TASK INSTRUCTIONS: Below this line is a set of entries; quote exactly the lines from the line that contains "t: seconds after" to the line that contains "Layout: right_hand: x", both lines included.

***

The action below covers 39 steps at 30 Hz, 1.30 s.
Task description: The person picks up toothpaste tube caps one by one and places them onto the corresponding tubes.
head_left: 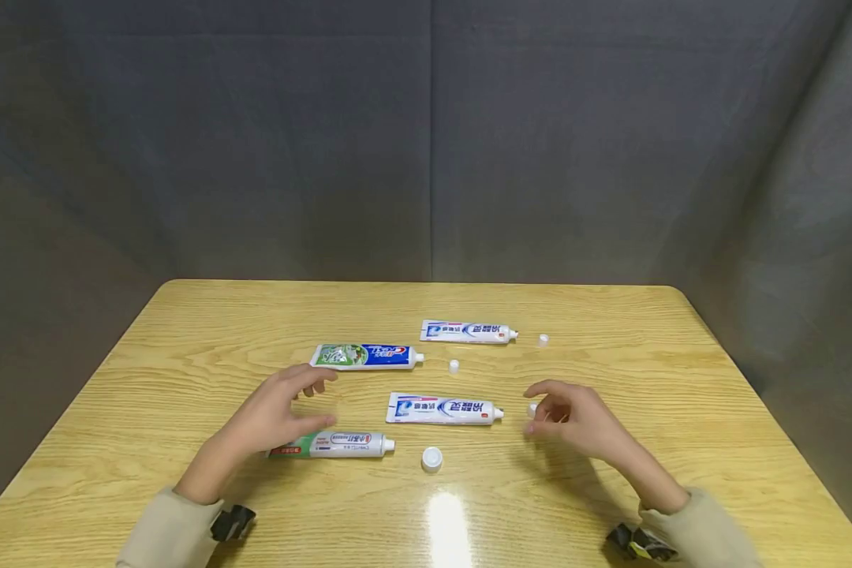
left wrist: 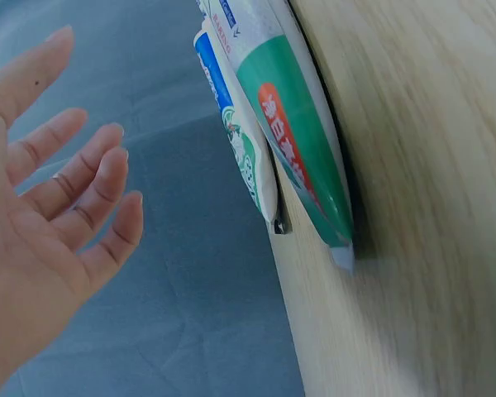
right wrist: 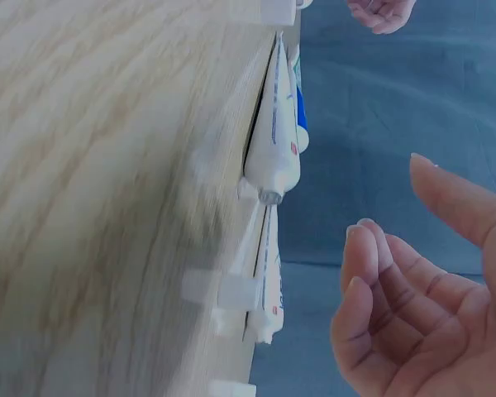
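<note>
In the head view my left hand hovers over the rear part of a green-and-white toothpaste tube. Its fingers are loosely bent and grip nothing, as the left wrist view also shows. My right hand is held above the table, thumb and fingers apart, beside a small white cap partly hidden by its fingers. In the right wrist view that hand is bare of any object. Left of it lies a white-and-blue toothpaste tube, its uncapped nozzle pointing right.
Further back lie a blue-and-green toothpaste tube and another white-and-blue tube, both uncapped. Loose white caps sit near the nozzles: a small back cap, a middle cap and a wider front cap. Grey cloth hangs behind the wooden table.
</note>
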### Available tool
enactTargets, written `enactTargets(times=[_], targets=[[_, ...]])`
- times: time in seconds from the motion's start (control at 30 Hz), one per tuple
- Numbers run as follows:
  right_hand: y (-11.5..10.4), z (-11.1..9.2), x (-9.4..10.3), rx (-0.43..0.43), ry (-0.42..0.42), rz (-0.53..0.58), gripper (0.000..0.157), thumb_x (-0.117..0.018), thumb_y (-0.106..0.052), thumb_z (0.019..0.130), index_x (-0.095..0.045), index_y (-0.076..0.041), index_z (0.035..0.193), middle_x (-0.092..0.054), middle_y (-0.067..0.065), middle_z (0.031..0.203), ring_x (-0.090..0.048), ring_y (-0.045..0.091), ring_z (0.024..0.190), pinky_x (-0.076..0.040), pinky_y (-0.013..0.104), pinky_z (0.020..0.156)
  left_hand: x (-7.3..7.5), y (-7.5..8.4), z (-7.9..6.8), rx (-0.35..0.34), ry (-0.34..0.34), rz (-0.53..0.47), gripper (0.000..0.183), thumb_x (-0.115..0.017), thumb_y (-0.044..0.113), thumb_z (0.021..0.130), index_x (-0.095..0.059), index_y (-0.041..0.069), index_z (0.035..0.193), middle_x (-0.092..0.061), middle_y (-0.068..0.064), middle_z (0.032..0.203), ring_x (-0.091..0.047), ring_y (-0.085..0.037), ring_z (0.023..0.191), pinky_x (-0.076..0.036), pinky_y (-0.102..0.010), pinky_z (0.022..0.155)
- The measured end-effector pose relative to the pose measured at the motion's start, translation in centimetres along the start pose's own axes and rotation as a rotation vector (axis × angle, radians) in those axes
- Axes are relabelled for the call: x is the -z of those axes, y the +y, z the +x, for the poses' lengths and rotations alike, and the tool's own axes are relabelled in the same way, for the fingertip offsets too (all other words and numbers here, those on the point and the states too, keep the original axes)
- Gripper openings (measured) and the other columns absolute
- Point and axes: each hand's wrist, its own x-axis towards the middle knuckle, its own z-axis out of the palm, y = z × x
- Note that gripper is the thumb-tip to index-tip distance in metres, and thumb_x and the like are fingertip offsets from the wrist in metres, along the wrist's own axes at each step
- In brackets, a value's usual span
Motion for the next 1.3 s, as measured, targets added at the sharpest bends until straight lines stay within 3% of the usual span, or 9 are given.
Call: enactTargets(times=[0.23,0.53,0.83,1.3], targets=[[-0.1,0.4,-0.7,0.001,-0.045,0.051,0.042,-0.074,-0.019,0.076,-0.059,0.003,0.108,-0.06,-0.003,0.073,-0.055,0.008,0.062,-0.047,0.026,0.059,0.0,-0.5,-0.2,-0.028,-0.029,-0.062,0.053,-0.079,0.016,0.07,-0.057,0.008,0.117,-0.06,-0.002,0.1,-0.055,-0.022,0.084,-0.046,-0.039,0.07],[-0.7,1.0,-1.6,0.014,-0.095,0.089,0.045,-0.074,-0.021,0.076,-0.058,0.004,0.109,-0.062,-0.002,0.075,-0.057,0.009,0.063,-0.049,0.027,0.062,-0.1,-1.0,-0.3,-0.016,-0.105,-0.101,0.052,-0.077,0.019,0.073,-0.057,0.007,0.119,-0.06,-0.011,0.107,-0.056,-0.026,0.089,-0.045,-0.043,0.074],[-1.1,1.6,-2.8,0.036,-0.133,0.114,0.042,-0.075,-0.016,0.075,-0.059,0.004,0.108,-0.063,0.0,0.075,-0.058,0.009,0.065,-0.049,0.027,0.062,0.0,-1.1,-0.3,-0.013,-0.152,-0.112,0.053,-0.076,0.025,0.074,-0.057,0.007,0.12,-0.059,-0.011,0.109,-0.055,-0.027,0.091,-0.045,-0.045,0.076],[-1.3,2.7,-4.6,0.054,-0.192,0.152,0.038,-0.075,-0.013,0.074,-0.059,0.004,0.104,-0.061,-0.002,0.069,-0.056,0.006,0.06,-0.049,0.025,0.06,-0.1,-1.2,-0.5,0.048,-0.206,-0.097,0.053,-0.077,0.026,0.073,-0.058,0.006,0.118,-0.06,-0.007,0.104,-0.054,-0.026,0.094,-0.043,-0.045,0.079]])
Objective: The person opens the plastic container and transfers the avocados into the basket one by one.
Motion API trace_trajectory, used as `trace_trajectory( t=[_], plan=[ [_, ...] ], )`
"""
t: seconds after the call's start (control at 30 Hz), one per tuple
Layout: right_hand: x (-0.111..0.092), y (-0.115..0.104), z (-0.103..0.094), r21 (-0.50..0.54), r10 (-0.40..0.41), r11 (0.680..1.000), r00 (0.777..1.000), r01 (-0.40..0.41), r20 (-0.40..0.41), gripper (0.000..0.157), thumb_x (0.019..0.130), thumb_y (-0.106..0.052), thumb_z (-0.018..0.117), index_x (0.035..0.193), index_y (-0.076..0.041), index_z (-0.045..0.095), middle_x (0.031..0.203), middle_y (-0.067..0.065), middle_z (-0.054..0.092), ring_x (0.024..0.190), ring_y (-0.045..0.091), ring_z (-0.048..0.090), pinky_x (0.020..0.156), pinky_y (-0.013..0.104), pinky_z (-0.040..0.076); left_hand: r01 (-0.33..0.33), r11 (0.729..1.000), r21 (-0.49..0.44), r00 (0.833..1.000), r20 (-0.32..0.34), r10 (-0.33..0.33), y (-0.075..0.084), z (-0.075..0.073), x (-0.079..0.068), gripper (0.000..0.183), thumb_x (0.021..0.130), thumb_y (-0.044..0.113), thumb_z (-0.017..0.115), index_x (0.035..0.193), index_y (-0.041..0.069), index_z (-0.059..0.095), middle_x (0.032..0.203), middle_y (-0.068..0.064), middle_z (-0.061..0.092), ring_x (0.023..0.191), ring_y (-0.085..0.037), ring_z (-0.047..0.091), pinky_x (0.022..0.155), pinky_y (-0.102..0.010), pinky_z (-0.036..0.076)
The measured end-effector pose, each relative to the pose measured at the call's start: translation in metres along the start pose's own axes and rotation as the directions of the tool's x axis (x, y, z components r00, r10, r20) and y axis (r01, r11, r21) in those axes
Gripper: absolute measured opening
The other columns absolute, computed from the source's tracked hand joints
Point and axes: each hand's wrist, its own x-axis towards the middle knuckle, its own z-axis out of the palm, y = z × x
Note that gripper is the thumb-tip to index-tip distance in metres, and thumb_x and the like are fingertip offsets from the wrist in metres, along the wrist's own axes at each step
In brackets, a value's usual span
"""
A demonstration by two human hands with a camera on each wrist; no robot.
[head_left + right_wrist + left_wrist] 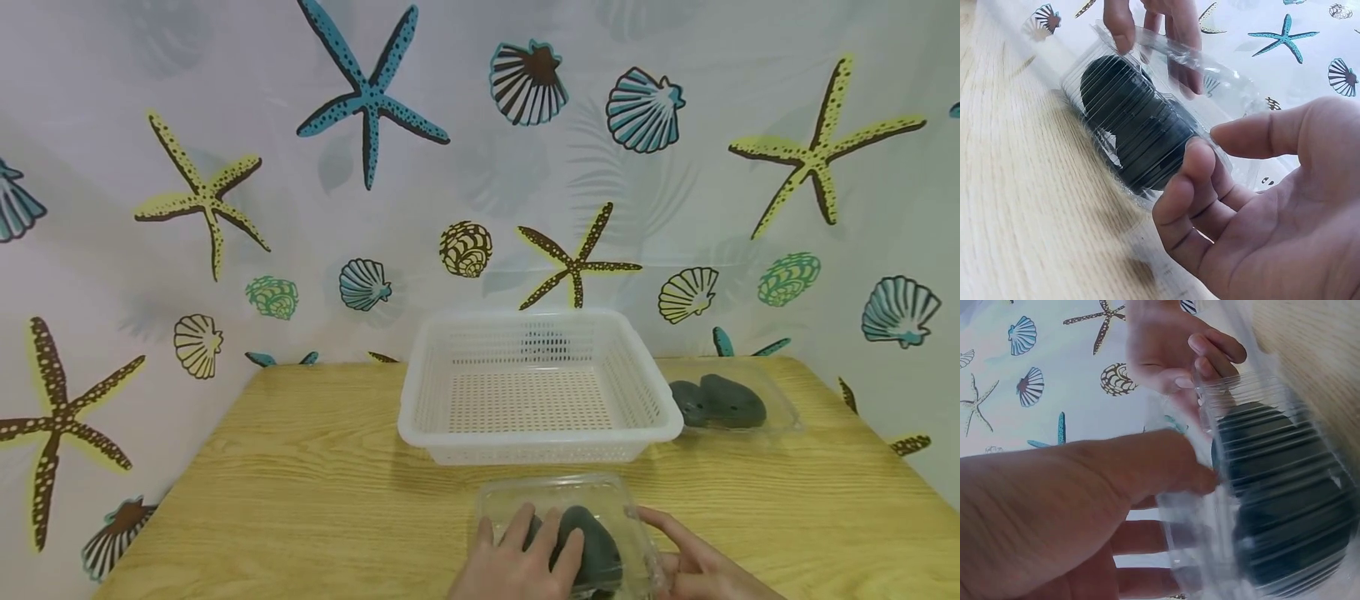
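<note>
Box [551,492] of clear plastic, with dark stones [596,554] inside, lies on the surface [315,467], just in front of the white basket [540,438]. The left hand [517,562] reaches over this box and its grip holds the edge between thumb and fingers, while the right hand [693,562] has its grip narrow, pinching the right side. Beside the basket, at the right, lies the second box [780,408], which also contains dark stones.

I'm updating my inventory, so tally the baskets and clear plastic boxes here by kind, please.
White basket: 1
Clear plastic boxes, one in front and one at back right: 2
Total: 3
</note>
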Motion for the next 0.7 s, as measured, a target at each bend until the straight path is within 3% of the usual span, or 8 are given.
trace_trajectory(
  t=[0.07, 0.27, 0.4, 0.47, 0.57, 0.63, 0.7],
  plan=[
    [-0.001, 0.001, -0.003, -0.022, -0.021, 1.0, 1.0, 0.022, 0.02, 0.073, 0.096, 0.011, 0.025, 0.149, -0.039, 0.035, 0.106, -0.006, 0.063, 0.087, 0.004, 0.059, 0.081, 0.021, 0.051, -0.019, 1.0, 0.004, 0.998, 0.057, 0.019, 0.0, -0.001, 0.0, 0.069, 0.098, 0.069, 0.024, 0.144, 0.025, 0.051, 0.141, -0.002, 0.058, 0.123, -0.026, 0.062, 0.078, -0.052, 0.058],
    [-0.002, 0.002, -0.003, -0.035, -0.034, 0.999, 0.998, 0.036, 0.045, 0.073, 0.097, 0.01, 0.023, 0.151, -0.039, 0.032, 0.106, -0.006, 0.063, 0.085, 0.005, 0.057, 0.079, 0.02, 0.049, -0.072, 0.996, 0.055, 0.995, 0.072, 0.068, -0.002, -0.004, 0.0, 0.069, 0.1, 0.067, 0.021, 0.144, 0.023, 0.051, 0.14, -0.001, 0.06, 0.121, -0.025, 0.063, 0.076, -0.048, 0.06],
    [-0.001, 0.002, -0.001, -0.024, -0.015, 1.0, 1.0, 0.015, 0.026, 0.071, 0.098, 0.008, 0.026, 0.15, -0.039, 0.031, 0.106, -0.004, 0.062, 0.087, 0.007, 0.058, 0.083, 0.024, 0.051, -0.073, 0.997, 0.018, 0.99, 0.123, 0.07, -0.005, -0.01, 0.003, 0.07, 0.098, 0.069, 0.02, 0.144, 0.026, 0.052, 0.141, 0.004, 0.059, 0.121, -0.022, 0.063, 0.078, -0.048, 0.06],
    [-0.001, 0.0, 0.0, -0.003, 0.007, 1.0, 1.0, -0.007, 0.019, 0.068, 0.099, 0.006, 0.028, 0.149, -0.04, 0.032, 0.11, -0.001, 0.061, 0.093, 0.01, 0.06, 0.088, 0.026, 0.052, -0.078, 0.997, 0.019, 0.995, 0.066, 0.077, -0.009, -0.014, 0.003, 0.072, 0.097, 0.071, 0.025, 0.144, 0.022, 0.052, 0.138, 0.004, 0.061, 0.119, -0.02, 0.064, 0.077, -0.046, 0.06],
    [-0.002, -0.002, -0.001, -0.008, 0.019, 1.0, 1.0, -0.019, 0.007, 0.067, 0.1, 0.006, 0.027, 0.149, -0.04, 0.033, 0.107, -0.002, 0.058, 0.091, 0.009, 0.058, 0.08, 0.022, 0.049, -0.079, 0.996, 0.037, 0.996, -0.049, 0.081, -0.016, -0.02, 0.001, 0.076, 0.095, 0.071, 0.034, 0.145, 0.016, 0.049, 0.134, 0.004, 0.064, 0.116, -0.016, 0.066, 0.078, -0.041, 0.06],
    [-0.003, -0.003, -0.001, -0.02, 0.032, 0.999, 0.999, -0.032, -0.004, 0.067, 0.1, 0.005, 0.028, 0.147, -0.042, 0.036, 0.105, -0.003, 0.057, 0.089, 0.007, 0.057, 0.075, 0.019, 0.047, -0.081, 0.995, 0.065, 0.984, -0.155, 0.091, -0.019, -0.022, -0.001, 0.076, 0.094, 0.07, 0.04, 0.143, 0.012, 0.051, 0.129, 0.004, 0.067, 0.111, -0.014, 0.068, 0.075, -0.036, 0.061],
    [-0.003, -0.003, -0.003, -0.045, 0.02, 0.999, 1.0, -0.019, 0.005, 0.068, 0.1, 0.006, 0.025, 0.148, -0.041, 0.035, 0.102, -0.006, 0.056, 0.084, 0.005, 0.054, 0.07, 0.018, 0.041, -0.083, 0.994, 0.072, 0.973, -0.21, 0.096, -0.02, -0.022, -0.001, 0.07, 0.096, 0.064, 0.044, 0.142, 0.012, 0.053, 0.127, 0.004, 0.068, 0.11, -0.013, 0.068, 0.077, -0.034, 0.061]
  ],
)
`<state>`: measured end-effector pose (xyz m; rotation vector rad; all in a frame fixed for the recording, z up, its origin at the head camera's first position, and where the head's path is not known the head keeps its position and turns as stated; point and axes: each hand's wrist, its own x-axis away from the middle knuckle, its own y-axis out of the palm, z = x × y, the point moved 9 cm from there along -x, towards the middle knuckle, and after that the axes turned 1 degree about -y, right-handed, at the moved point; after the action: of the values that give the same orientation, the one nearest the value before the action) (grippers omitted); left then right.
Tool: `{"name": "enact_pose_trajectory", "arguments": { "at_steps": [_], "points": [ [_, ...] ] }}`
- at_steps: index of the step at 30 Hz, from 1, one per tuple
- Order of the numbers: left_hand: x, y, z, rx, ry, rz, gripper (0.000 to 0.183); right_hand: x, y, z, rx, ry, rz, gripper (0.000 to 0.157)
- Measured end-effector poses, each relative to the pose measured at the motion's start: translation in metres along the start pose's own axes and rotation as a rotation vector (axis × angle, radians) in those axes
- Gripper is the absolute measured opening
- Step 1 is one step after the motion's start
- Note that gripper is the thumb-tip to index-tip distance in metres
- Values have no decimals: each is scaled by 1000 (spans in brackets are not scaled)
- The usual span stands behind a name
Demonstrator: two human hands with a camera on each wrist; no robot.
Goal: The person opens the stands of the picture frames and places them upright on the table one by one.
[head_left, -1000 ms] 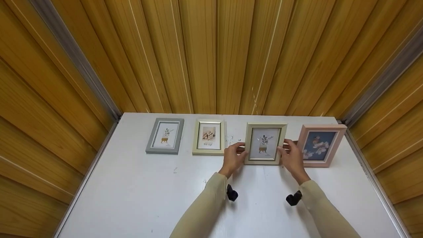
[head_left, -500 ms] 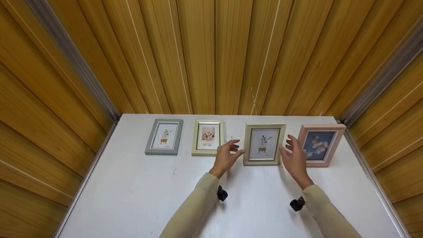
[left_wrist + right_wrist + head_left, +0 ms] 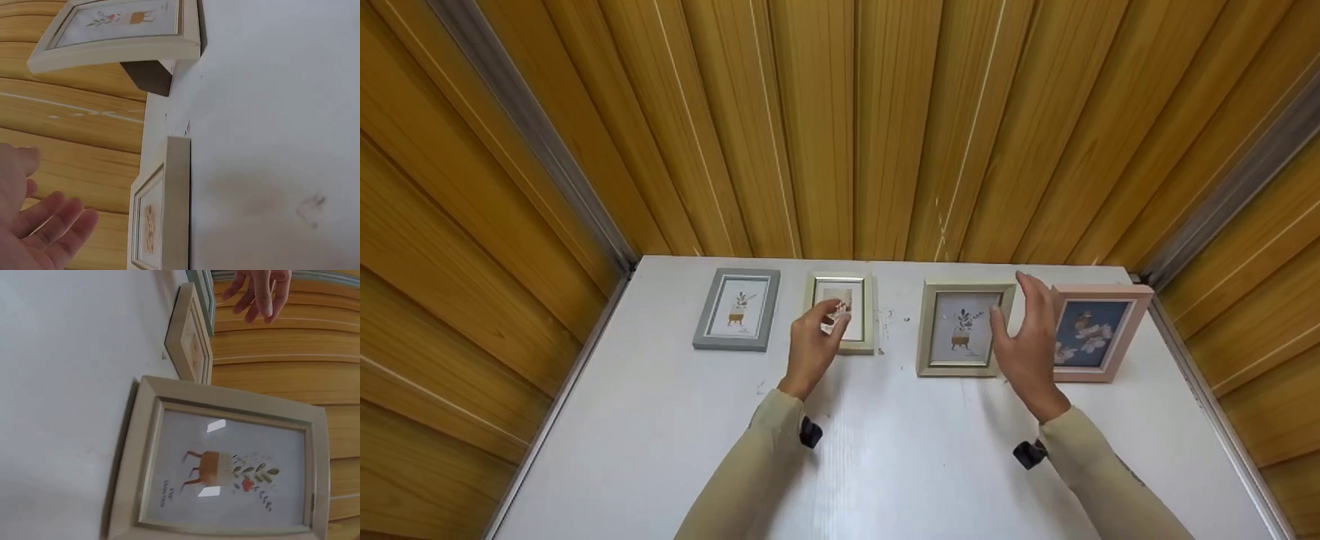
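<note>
My left hand (image 3: 814,341) hovers in front of the small cream photo frame (image 3: 867,315), fingers loosely bent and holding nothing, covering part of its picture. In the left wrist view the fingers (image 3: 56,222) hang clear of that frame. My right hand (image 3: 1027,345) is raised with straight fingers, between the larger cream photo frame (image 3: 960,330) and the pink photo frame (image 3: 1091,336). Its thumb overlaps the larger frame's right edge in the head view. That larger frame holds a potted-plant picture and stands upright, a dark back support (image 3: 149,79) showing behind it.
A grey photo frame (image 3: 736,309) is at the left end of the row on the white table (image 3: 885,465). Wood-look panel walls (image 3: 855,127) rise behind and on both sides. Each wrist carries a small black camera (image 3: 810,433).
Both hands have let go of the larger cream frame. My left hand has moved left to the small cream frame, while the right has opened and stays near the larger one's right edge.
</note>
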<state>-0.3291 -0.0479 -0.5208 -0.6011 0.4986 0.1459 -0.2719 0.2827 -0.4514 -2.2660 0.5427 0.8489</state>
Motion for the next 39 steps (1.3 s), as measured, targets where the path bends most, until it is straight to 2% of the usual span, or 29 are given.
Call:
{"name": "enact_pose_trajectory", "arguments": {
  "at_steps": [4,7,13,17,21,24,26,29,32,39],
  "points": [
    [-4,-18,-16,-91,-24,79,30,-17,10,-34,-26,-95,49,59],
    [-6,-27,-28,-153,-64,114,32,-27,25,-59,-63,-152,42,57],
    [-13,-31,-45,-233,-149,97,38,-35,66,-109,-129,-274,-26,56],
    [-18,-27,-56,-250,-224,63,43,-34,99,-123,-169,-279,-106,58],
    [-19,-19,-69,-244,-336,3,48,-30,137,-114,-172,-168,-243,64],
    [-18,-13,-78,-239,-420,-41,52,-24,167,-97,-154,-21,-369,69],
    [-19,-10,-82,-241,-454,-59,53,-21,184,-82,-146,84,-433,71],
    [-21,-6,-86,-250,-474,-76,54,-15,206,-61,-109,221,-498,72],
    [-24,-2,-90,-270,-477,-90,55,-8,222,-44,-73,320,-543,72],
    [-29,4,-102,-278,-510,-135,56,7,250,-17,22,480,-626,73]
  ]
}}
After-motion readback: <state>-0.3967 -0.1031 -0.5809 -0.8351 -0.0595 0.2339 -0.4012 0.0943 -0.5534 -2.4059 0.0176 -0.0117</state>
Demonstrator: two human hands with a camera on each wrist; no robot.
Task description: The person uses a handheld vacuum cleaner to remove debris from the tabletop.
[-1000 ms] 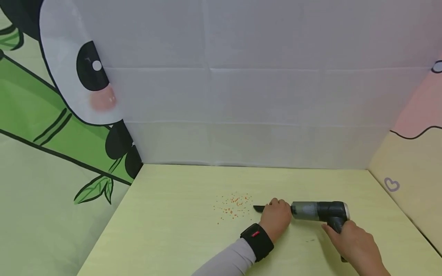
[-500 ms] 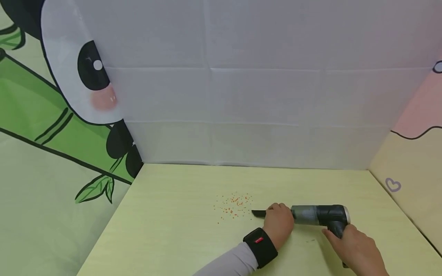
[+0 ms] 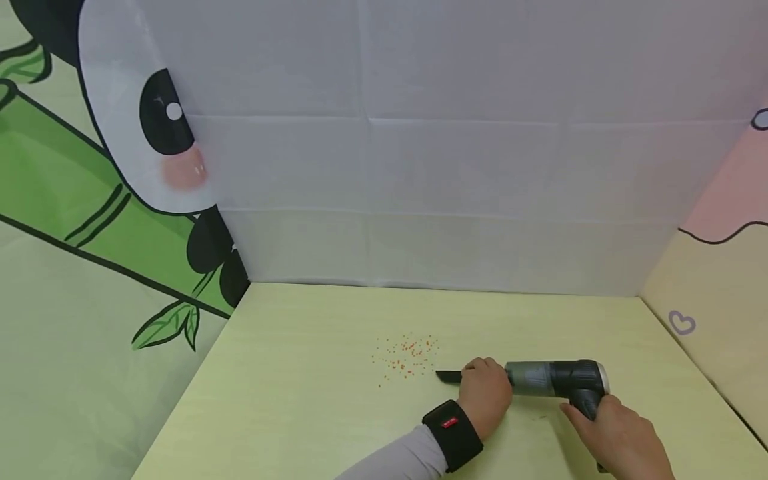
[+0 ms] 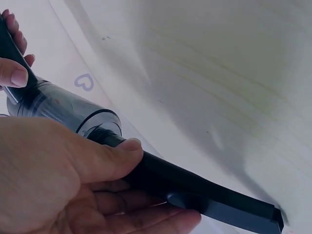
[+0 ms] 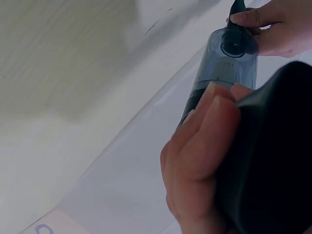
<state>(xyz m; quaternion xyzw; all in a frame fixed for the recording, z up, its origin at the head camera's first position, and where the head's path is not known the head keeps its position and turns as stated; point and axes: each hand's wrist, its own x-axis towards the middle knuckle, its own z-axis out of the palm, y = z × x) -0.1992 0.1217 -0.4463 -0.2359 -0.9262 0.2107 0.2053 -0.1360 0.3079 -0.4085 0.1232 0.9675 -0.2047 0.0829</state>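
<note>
A black handheld vacuum cleaner (image 3: 579, 379) with a clear dust cup (image 3: 528, 378) is held level above the table, its nozzle aimed left. My right hand (image 3: 624, 437) grips its handle; in the right wrist view that hand's curled fingers (image 5: 202, 141) wrap the dark handle. Farther forward, my left hand (image 3: 485, 398) holds the black crevice nozzle (image 4: 195, 187), thumb on one side and fingers beneath in the left wrist view. The nozzle's tip lies just right of a scatter of small orange crumbs (image 3: 408, 353). Whether the tip touches the table I cannot tell.
The pale wood-look table (image 3: 288, 400) extends around the crumbs. Behind it stands a plain grey-white backdrop (image 3: 444, 167), with a panda-and-bamboo print (image 3: 168, 167) on the left side. A cream panel with a heart (image 3: 681, 323) borders the right.
Both hands and the vacuum have shifted slightly toward the person, and the nozzle tip slightly left. The hold of each hand looks the same. The crumbs look unchanged.
</note>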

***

SOLUTION TO THIS PROBLEM:
t: seconds after the call's start (control at 30 Hz), one per tuple
Layout: right_hand: x (-0.111..0.092), y (-0.115..0.104), z (-0.103..0.094), r21 (-0.50..0.54), r10 (-0.40..0.41), r11 (0.680..1.000), r00 (0.777..1.000), r01 (-0.40..0.41), r20 (-0.40..0.41), gripper (0.000..0.157), thumb_x (0.019..0.130), thumb_y (-0.106..0.052), thumb_z (-0.018..0.117), index_x (0.035..0.193), index_y (-0.076..0.041), index_z (-0.045..0.095), middle_x (0.031..0.203), middle_y (-0.067..0.065), middle_z (-0.054..0.092), ring_x (0.024..0.190), ring_y (-0.045..0.091), ring_z (-0.048..0.090), pinky_x (0.020..0.156), pinky_y (-0.013..0.104), pinky_z (-0.040..0.076); left_hand: r01 (-0.33..0.33), r11 (0.729..1.000), r21 (-0.49..0.44), r00 (0.833..1.000), r20 (-0.32..0.34), r10 (-0.33..0.33), y (-0.075..0.084), z (-0.075..0.073), x (-0.079..0.068), gripper (0.000..0.183), thumb_x (0.021..0.130), thumb_y (-0.044..0.113), thumb_z (-0.017..0.115), index_x (0.035..0.193), index_y (-0.041..0.069), index_z (-0.059..0.095), middle_x (0.032..0.203), middle_y (-0.068..0.064), middle_z (-0.061..0.092), ring_x (0.023..0.191), ring_y (-0.085..0.037), ring_z (-0.047..0.091), pinky_x (0.022..0.155), pinky_y (-0.102..0.010), pinky_z (-0.036..0.076)

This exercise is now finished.